The result of these experiments although showing great improvement, were not satisfactory owing to the uneven distribution of coarse and fine over the roller feed of due to the conning of the material in the hopper. We must confess that for some unknown reason we neglected to make any provision to prevent this. We immediately set to work on the problem and found it very hard to solve. Our roller feed extends over four bunks of screens to prevent this. We immediately set to work on the problem and found it very hard to solve. Our roller feed extends over four bunks of someone so that the outer banks received most of the coarse while the inner received the fines. After about two weeks of experimenting we have finally obtained an arrangement which is fairly satisfactory but which we hope to improve whenever we have the opportunity during regular running. We are at present putting in this distributing apparatus or arrangement throughout the screening apparatus and will start again this afternoon on experiments. Just when these experiments will be finished we are unable to state definitely but as we have had the experience of the other tests we think that it will only occupy a few days.

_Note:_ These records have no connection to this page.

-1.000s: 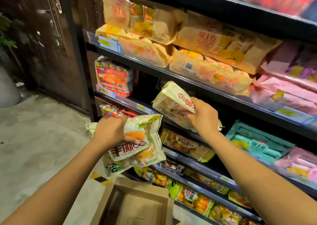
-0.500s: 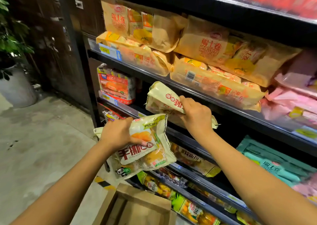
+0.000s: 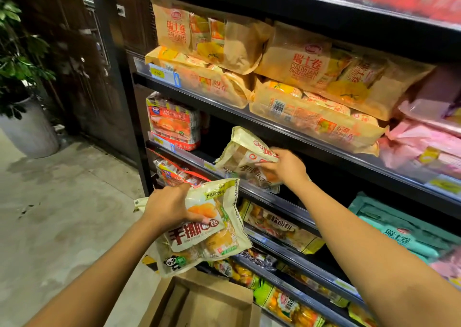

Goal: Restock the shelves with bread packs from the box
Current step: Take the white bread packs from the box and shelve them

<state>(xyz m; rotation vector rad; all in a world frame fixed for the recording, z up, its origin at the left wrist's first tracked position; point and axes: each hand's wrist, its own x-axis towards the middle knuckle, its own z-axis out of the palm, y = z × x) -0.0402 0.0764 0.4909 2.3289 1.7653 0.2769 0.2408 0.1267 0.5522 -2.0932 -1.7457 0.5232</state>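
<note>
My left hand (image 3: 169, 205) grips a pale yellow bread pack (image 3: 214, 239) with red lettering, held in front of the lower shelves, with another pack of the same kind partly hidden behind it. My right hand (image 3: 284, 167) holds a matching bread pack (image 3: 242, 157) by its right end; the pack tilts at the front edge of the dark second shelf (image 3: 287, 197), in the gap right of a red pack (image 3: 173, 124). An open cardboard box (image 3: 212, 301) stands on the floor below my arms.
Tan Swiss-roll bags (image 3: 299, 67) fill the shelf above, pink packs (image 3: 424, 142) lie at the right. Teal packs (image 3: 399, 234) and more bread packs (image 3: 279, 227) sit on lower shelves. A potted plant (image 3: 22, 82) and dark door are to the left, over a concrete floor.
My right hand has pushed its bread pack further toward the dark second shelf gap. My left hand keeps its pack in much the same place. My head has moved closer to the shelves.
</note>
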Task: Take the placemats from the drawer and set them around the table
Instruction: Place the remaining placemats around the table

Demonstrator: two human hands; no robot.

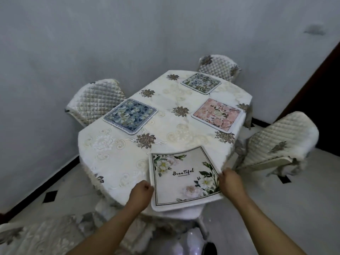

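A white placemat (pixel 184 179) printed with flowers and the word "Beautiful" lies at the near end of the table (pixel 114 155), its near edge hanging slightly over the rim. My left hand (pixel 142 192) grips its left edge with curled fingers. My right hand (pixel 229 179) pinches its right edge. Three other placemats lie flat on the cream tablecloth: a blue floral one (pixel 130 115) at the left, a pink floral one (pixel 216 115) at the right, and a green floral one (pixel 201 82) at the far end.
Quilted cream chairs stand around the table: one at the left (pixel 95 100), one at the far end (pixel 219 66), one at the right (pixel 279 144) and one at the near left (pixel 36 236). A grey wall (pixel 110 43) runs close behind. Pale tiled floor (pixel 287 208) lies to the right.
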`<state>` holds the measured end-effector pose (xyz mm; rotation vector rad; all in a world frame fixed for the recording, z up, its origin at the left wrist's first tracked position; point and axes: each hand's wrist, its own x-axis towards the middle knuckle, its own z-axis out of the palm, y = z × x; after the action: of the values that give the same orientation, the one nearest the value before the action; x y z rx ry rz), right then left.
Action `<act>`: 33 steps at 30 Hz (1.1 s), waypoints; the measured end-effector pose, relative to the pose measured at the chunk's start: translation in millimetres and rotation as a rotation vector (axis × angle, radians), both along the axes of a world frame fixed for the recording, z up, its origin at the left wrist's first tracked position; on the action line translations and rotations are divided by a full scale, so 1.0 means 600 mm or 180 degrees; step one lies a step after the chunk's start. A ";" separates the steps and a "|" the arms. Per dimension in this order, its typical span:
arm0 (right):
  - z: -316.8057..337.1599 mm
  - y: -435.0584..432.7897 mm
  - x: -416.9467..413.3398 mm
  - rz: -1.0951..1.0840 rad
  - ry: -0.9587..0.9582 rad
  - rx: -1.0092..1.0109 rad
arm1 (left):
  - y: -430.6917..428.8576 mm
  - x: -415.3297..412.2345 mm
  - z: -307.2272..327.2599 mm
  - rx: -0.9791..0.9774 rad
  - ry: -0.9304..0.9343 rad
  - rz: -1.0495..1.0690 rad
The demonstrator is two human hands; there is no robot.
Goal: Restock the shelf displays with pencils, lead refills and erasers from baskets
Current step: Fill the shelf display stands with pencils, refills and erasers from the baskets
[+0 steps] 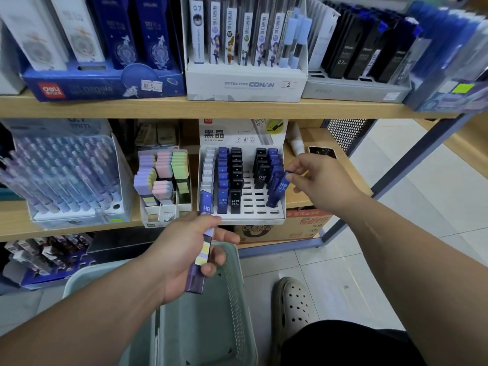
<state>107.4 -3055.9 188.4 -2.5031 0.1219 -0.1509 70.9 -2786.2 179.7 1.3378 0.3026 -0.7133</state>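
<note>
Wooden shelf (158, 108), tiled floor (396, 233); one basket (237, 299) at 6 o'clock.
Right hand (322, 180) pinches one blue refill case (280, 188) at display box (253, 217); left hand (184, 249) grips purple cases (202, 257).

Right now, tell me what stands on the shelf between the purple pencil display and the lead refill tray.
A white box of pastel erasers stands there, seen in the head view.

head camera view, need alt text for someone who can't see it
A person's right hand pinches a blue lead refill case at the white display tray on a shelf, while the left hand holds more cases above a green basket.
</note>
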 end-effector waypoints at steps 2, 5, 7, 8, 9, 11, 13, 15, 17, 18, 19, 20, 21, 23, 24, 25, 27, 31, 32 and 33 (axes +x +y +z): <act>-0.003 0.000 0.004 0.0090 -0.0128 -0.0227 | 0.000 0.001 -0.002 0.0050 -0.0070 0.0003; -0.003 -0.002 0.005 0.0229 -0.0205 -0.0413 | 0.001 0.001 -0.004 0.0073 -0.0130 -0.0008; -0.001 -0.003 0.005 0.0310 -0.0240 -0.0497 | 0.002 0.001 -0.004 0.0127 -0.0203 -0.0013; 0.000 -0.005 0.005 0.0336 -0.0270 -0.0558 | 0.003 0.002 -0.004 0.0151 -0.0241 -0.0012; 0.002 -0.008 0.006 0.0361 -0.0297 -0.0626 | 0.003 0.003 -0.004 0.0153 -0.0268 -0.0009; 0.006 -0.013 0.007 0.0443 -0.0314 -0.0788 | 0.003 0.005 -0.003 0.0113 -0.0304 -0.0017; 0.008 -0.015 0.006 0.0557 -0.0353 -0.0964 | 0.003 0.005 -0.001 0.0068 -0.0321 -0.0054; 0.005 -0.010 0.004 0.0604 -0.0407 -0.1025 | 0.000 0.003 0.000 0.0036 -0.0328 -0.0083; 0.002 -0.003 0.005 0.0522 -0.0485 -0.1025 | -0.001 0.002 0.001 0.0007 -0.0330 -0.0097; 0.002 0.000 0.006 0.0453 -0.0500 -0.1037 | 0.000 0.002 0.000 -0.0021 -0.0312 -0.0092; 0.002 0.003 0.007 0.0385 -0.0491 -0.1052 | 0.000 0.002 -0.001 -0.0050 -0.0289 -0.0088; 0.003 0.005 0.009 0.0327 -0.0467 -0.1051 | 0.001 0.003 -0.002 -0.0074 -0.0273 -0.0082; 0.004 0.006 0.009 0.0284 -0.0449 -0.1042 | 0.001 0.003 -0.002 -0.0090 -0.0267 -0.0075; 0.007 0.010 0.009 0.0264 -0.0460 -0.1033 | 0.002 0.002 -0.001 -0.0090 -0.0295 -0.0059; 0.009 0.012 0.009 0.0303 -0.0480 -0.1035 | 0.003 0.002 -0.001 -0.0090 -0.0309 -0.0042; 0.009 0.015 0.008 0.0355 -0.0491 -0.1049 | 0.003 0.002 0.000 -0.0091 -0.0314 -0.0018; 0.010 0.016 0.006 0.0437 -0.0450 -0.1130 | 0.004 0.003 -0.001 -0.0093 -0.0293 0.0019; 0.002 0.014 0.001 0.0422 -0.0357 -0.1314 | 0.004 0.004 -0.003 -0.0137 -0.0228 0.0135; 0.002 0.016 0.001 0.0387 -0.0341 -0.1320 | 0.004 0.003 -0.002 -0.0167 -0.0248 0.0132; 0.005 0.019 0.001 0.0339 -0.0311 -0.1351 | 0.003 0.002 -0.001 -0.0204 -0.0278 0.0106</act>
<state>107.9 -3044.2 191.4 -2.9096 -0.0942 -0.2795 72.2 -2784.6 179.2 1.2962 0.2298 -0.6300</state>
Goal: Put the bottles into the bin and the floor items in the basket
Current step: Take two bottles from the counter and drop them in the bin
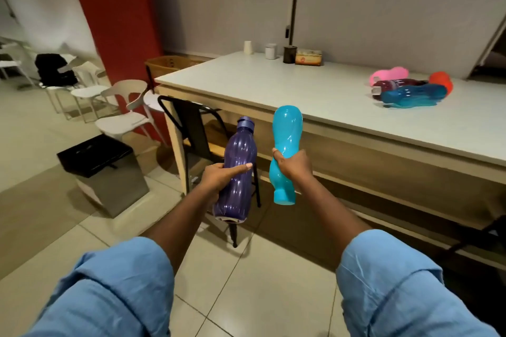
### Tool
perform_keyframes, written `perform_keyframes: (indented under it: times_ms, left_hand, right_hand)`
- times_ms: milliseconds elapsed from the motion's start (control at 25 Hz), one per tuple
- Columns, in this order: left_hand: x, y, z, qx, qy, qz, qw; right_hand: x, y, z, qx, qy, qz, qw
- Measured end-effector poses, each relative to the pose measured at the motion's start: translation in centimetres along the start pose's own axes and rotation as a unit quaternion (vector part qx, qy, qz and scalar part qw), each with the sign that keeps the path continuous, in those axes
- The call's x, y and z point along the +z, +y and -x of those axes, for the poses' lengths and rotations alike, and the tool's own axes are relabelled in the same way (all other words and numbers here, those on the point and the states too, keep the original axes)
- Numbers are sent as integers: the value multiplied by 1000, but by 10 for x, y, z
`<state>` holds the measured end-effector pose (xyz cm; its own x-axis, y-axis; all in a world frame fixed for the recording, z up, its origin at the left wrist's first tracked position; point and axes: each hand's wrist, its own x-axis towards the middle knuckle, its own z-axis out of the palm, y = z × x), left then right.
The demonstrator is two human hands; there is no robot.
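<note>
My left hand [223, 176] grips a dark purple bottle [238, 186] around its middle, cap pointing up. A light blue bottle [286, 134] hangs cap-down in my right hand [293, 164], which is closed around its narrow waist. Both bottles are held in the air in front of the table's near edge. On the table [273, 90] at the right lie several more bottles: a teal one [410, 94], a dark red one [397, 82], a pink one [387, 74] and an orange-red one [440, 79]. A steel bin with a black lid [104, 169] stands on the floor to the left. A wicker basket [169, 64] sits beyond the table's far left corner.
A black metal chair [191, 128] is tucked under the table right behind the purple bottle. White chairs [123, 107] and a red pillar [115, 22] stand at the left. Cups, a dark jar and a box [308, 57] line the table's far edge.
</note>
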<state>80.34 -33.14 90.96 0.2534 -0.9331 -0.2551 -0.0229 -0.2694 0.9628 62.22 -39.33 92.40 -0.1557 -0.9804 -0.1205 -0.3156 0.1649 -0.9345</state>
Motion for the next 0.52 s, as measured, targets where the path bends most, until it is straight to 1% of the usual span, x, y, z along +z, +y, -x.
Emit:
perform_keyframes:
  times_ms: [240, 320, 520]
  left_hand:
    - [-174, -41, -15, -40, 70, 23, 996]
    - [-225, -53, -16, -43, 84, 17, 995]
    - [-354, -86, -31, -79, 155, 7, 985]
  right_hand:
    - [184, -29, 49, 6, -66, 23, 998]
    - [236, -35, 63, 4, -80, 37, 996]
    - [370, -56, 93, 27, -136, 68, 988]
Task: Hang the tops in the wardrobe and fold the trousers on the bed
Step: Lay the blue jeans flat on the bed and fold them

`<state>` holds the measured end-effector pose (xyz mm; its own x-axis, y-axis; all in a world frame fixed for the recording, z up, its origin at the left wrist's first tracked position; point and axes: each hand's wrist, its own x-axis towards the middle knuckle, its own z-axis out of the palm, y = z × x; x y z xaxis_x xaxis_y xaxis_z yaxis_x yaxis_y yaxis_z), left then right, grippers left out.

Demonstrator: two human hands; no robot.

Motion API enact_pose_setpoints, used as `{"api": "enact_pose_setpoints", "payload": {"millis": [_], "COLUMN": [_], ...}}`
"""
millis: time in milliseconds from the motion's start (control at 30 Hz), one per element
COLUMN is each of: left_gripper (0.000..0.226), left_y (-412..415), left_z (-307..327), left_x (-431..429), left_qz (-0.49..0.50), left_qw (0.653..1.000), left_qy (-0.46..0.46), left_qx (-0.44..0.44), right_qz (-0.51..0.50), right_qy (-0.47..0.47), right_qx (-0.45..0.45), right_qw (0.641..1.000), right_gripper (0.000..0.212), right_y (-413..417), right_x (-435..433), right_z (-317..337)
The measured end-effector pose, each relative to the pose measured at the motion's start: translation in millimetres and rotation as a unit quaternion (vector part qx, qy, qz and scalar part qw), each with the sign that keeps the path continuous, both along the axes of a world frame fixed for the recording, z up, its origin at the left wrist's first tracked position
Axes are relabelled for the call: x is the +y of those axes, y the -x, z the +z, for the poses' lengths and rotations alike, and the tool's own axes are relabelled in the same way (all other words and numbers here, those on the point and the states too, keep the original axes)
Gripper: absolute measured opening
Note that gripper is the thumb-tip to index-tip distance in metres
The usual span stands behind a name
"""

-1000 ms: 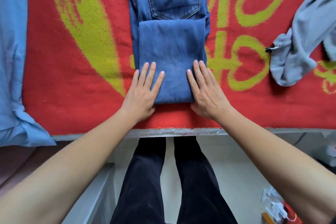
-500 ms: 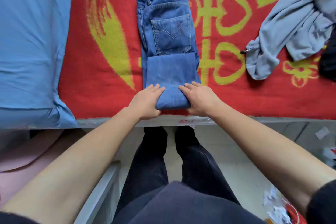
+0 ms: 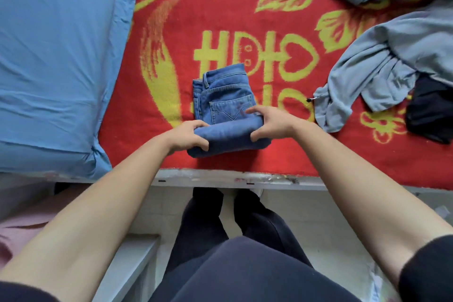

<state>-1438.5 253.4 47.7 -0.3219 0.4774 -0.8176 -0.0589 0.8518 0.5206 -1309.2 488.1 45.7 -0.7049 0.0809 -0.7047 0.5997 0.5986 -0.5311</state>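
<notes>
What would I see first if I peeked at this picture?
The bright red blanket with yellow flowers and hearts covers the bed and jumps out first. Near its front edge lie the blue jeans, with the left hand and the right hand gripping their folded lower part. A big blue pillow sits at the left, and a crumpled grey top at the right.

Red-yellow blanket (image 3: pixel 245 7); blue pillow (image 3: pixel 56 56) left; white bed frame (image 3: pixel 220 177); pale tiled floor (image 3: pixel 306 206).
</notes>
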Motion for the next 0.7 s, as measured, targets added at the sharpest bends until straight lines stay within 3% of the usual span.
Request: {"api": "enact_pose_setpoints", "payload": {"millis": [133, 233, 300, 400, 500, 567, 633, 700], "left_gripper": [0.070, 0.060, 0.051, 0.055, 0.064, 0.063, 0.060, 0.058], "left_y": [36, 62, 78, 86, 70, 55, 45, 50], "left_z": [-23, -53, -80, -120, -141, -150, -165, -184], "left_x": [14, 29, 42, 62, 70, 69, 64, 65], "left_qz": [0.215, 0.329, 0.382, 0.418, 0.351, 0.213, 0.041, -0.020], "left_qw": [0.975, 0.939, 0.918, 0.898, 0.879, 0.873, 0.876, 0.885], "left_qy": [-0.042, -0.089, -0.105, -0.075, -0.044, -0.046, -0.009, 0.031], "left_qx": [-0.027, -0.038, -0.005, 0.114, 0.320, 0.436, 0.480, 0.464], "right_qz": [-0.210, -0.324, -0.354, -0.321, -0.202, -0.102, -0.053, -0.045], "right_qy": [0.052, 0.081, 0.041, -0.064, -0.204, -0.274, -0.288, -0.299], "right_qx": [0.053, 0.086, 0.115, 0.181, 0.223, 0.233, 0.222, 0.185], "right_qw": [0.975, 0.939, 0.927, 0.928, 0.932, 0.928, 0.930, 0.935], "right_gripper": [0.088, 0.089, 0.088, 0.077, 0.065, 0.061, 0.059, 0.060], "right_y": [30, 59, 80, 101, 95, 82, 75, 81], "right_x": [17, 23, 25, 14, -7, -15, -19, -17], "right_z": [-31, -61, -83, -114, -135, -144, -156, -171]}}
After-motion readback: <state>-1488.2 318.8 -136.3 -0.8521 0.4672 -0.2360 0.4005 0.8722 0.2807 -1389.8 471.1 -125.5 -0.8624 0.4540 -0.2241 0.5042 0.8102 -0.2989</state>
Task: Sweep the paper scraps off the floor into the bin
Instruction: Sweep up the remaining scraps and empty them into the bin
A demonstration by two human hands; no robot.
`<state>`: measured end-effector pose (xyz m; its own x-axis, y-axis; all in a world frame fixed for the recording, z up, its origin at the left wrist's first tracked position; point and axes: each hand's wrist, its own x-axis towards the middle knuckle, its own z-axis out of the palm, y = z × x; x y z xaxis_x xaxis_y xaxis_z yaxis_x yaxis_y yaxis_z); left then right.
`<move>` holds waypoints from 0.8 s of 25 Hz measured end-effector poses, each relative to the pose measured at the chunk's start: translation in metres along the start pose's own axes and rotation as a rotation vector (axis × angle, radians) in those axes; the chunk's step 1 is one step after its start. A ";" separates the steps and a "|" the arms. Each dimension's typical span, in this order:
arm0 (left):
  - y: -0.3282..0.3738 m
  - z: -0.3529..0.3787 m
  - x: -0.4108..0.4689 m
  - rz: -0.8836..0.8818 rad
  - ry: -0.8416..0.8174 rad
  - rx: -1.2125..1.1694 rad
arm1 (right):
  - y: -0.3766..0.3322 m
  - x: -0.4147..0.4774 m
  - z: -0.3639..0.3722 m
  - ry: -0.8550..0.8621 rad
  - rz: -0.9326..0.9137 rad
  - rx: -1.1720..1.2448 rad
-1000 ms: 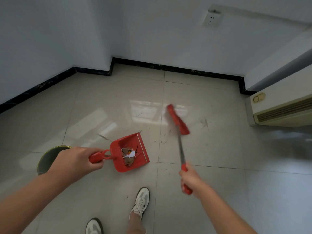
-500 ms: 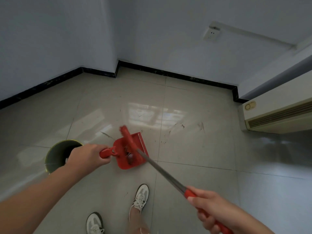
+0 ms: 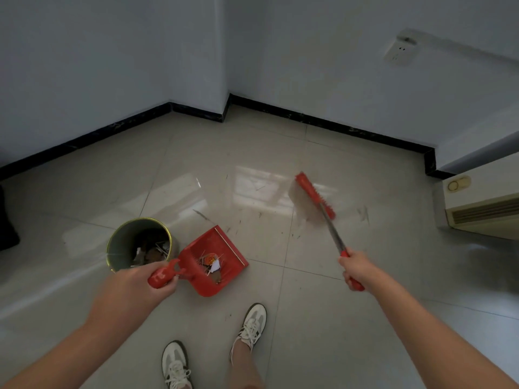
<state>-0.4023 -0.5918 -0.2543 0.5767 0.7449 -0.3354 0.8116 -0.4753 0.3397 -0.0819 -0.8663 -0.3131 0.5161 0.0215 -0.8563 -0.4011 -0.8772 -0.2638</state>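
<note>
My left hand (image 3: 132,287) grips the handle of a red dustpan (image 3: 224,254), held just right of the bin. Paper scraps (image 3: 211,265), orange, white and brown, lie in the pan near its back. The round metal bin (image 3: 120,248) stands on the tiles at left, with scraps inside it. My right hand (image 3: 355,269) holds the red grip of a small broom (image 3: 317,197), whose red head with pale bristles is lifted up and away to the right of the pan.
Beige floor tiles with dark scuff marks (image 3: 363,213) run to a black skirting board (image 3: 309,116). A cream air-conditioner unit (image 3: 483,206) stands at right. A dark object (image 3: 7,226) sits at the left edge. My white shoes (image 3: 250,327) are below the pan.
The broom head has swung from inside the dustpan out to the right. The dustpan has come closer to the bin, which now shows fully.
</note>
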 end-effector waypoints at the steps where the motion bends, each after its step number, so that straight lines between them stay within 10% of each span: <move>1: -0.003 0.004 -0.003 0.002 0.010 0.020 | 0.003 0.014 0.009 -0.042 0.009 -0.017; 12: -0.029 0.026 -0.014 0.066 -0.011 0.055 | 0.055 -0.152 0.132 -0.370 -0.133 -0.550; 20: -0.051 0.004 -0.041 -0.026 -0.050 -0.030 | 0.043 -0.241 0.029 -0.303 -0.128 -0.327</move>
<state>-0.4669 -0.5997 -0.2617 0.5597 0.7325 -0.3876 0.8238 -0.4409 0.3563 -0.2461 -0.8950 -0.1308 0.2822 0.2356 -0.9300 -0.0634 -0.9627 -0.2631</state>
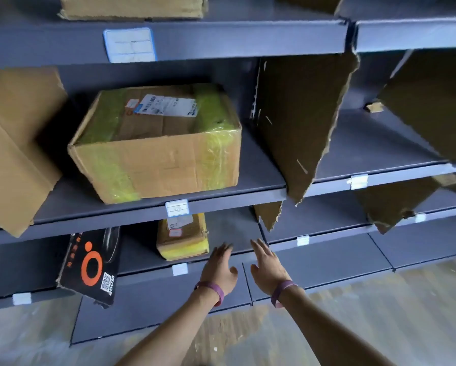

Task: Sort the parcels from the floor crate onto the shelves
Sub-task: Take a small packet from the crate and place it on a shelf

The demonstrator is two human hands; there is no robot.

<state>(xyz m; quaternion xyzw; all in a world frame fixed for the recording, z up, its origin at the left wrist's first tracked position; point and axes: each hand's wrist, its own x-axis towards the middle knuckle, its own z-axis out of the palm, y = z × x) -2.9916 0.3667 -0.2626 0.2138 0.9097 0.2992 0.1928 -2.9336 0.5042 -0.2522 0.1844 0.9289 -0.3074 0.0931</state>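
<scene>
Parcel storeroom or sorting depot, by the look of it. Facing me: grey metal shelves (221,40) in tiers. The front lips carry small white tags (177,207), and one has a larger blue-edged label card (129,44). Torn cardboard dividers (300,122) split the tiers into bays. Stock on them: a taped brown carton (155,159) with a printed shipping label (168,105), a smaller taped parcel (182,239) one tier down, and a black box (92,262) bearing a QR code. Pale bare floor (380,320) under me.
</scene>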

We are intending to wait until these experiments were completed before sending another report but as they are occupying so much time we send this today.
All these experiments have been carried on with material from the excavation for the Mill and we intend using this material throughout all the preliminary runs and tests as there is a large amount of it which must be removed from its present position. We do not intend using any material from the shaft until every thing is in perfect order so that there will be no loss of material or work when the actual tests begin.
In regard to construction work we have lately completed the dryerhouse and a roofing over the runway which we find necessary owing to the frequent rains. The runway, you know, is used for the carting of the fines to the storage bins and the sized material to the separator apparatus.
In regard to the screening of the gravel at the shafts before it is carted to the mill we have decided to hand pick all coarse material down to three inch, then pass remainder over 1" screen, the screenings of this over 1/8th. screen for material to be taken to the Mill, the tailings over a two inch screen, which will give us four sizes- 3" to 2" 2" to 1", 1" to 1/8", and mill size. The material between 1" and 1/8" we shall pass over 3/16" and 3/8" screens to obtain coarse material for use with the fines in the screening apparatus whenever necessary. The two large screens are now being cut out of #18 sheet iron the other screens we have obtained from Frazer and Chalmers.
Mr. Burn has been working on the map for two weeks past. He has laid it out in 500 ft. squares, located the mill, the new shafts and a part of one bonding arroyo, and is now working on the remainder of this and the other bonding arroyo, the Cunningham. He thinks that we can send on the the map by the end of the week.
While over in Santa Fe this week we found it possible to obtain quite complete data from the weather bureau there as to rain and snow fall and velocity of wind at that station. We are rather uncertain as to the value of this data for our purpose as the weather official there thinks there is quite a difference in the the conditions of the two places due to location relative to the surrounding mountains.
Hoping to report the completion of all experimenting in a very short time, we remain,
Yours respectfully,
John V. Miller
Cloyd M. Chapman.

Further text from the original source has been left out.